小説『Here and Now』試し読みその1
※この小説には暴力的な描写がごさいます。そういうものが苦手な方は、お手数ですがブラウザバックをお願いいたします。
一
何故こんな目に遭うのだろう。 閉じ込められたロッカーは、カビ臭かった。 「おら、高島、出てこい!」
罵声がロッカーにぶつかって、いくらかくぐもる。 ロッカー越しの蹴りは、身体を蹴られるよりも、大きな揺れを起こした。 ――いっそ、ここから出ない方がいいんじゃないか。そうすれば奴らは思う存分の力で蹴りを放つことができるわけだし、自分も痛い目に遭わなくてすむ。
次第に、ロッカーが居心地良くなっていった。
奴らの声はいくらかぼやけるし、痛くもないし、安全で、守られている。こんな状況のどこが守られているのか、とも思うが、内臓にめり込まない振動に感覚がぼやけてくると、そんな気が強くした。

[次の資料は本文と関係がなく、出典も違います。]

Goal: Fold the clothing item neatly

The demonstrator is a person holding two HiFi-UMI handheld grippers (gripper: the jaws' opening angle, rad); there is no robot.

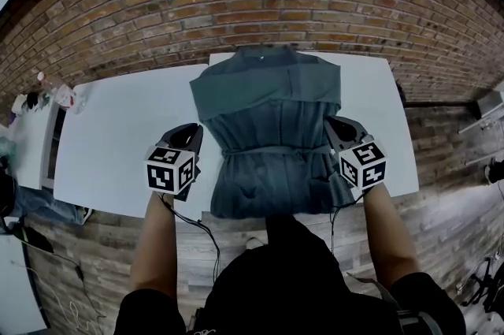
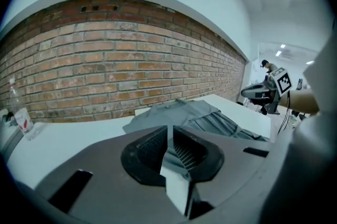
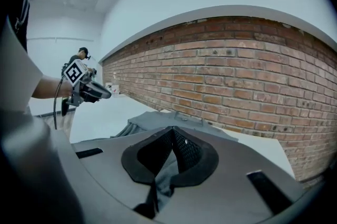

しかし、その胎内は、硬貨によって簡単にこじ開けられた。
強い光が目を潰した。大勢の黒い制服。奴らはみな、せせら嗤っている。これからだぜ、と顔が語っている。麻痺した身体は、じんじんとしてくる。股 から生暖かいものが広がっていった。一番止めたいものが止められなかった。
そして、奴らは、一番言って欲しくないことをやすやすと口にした。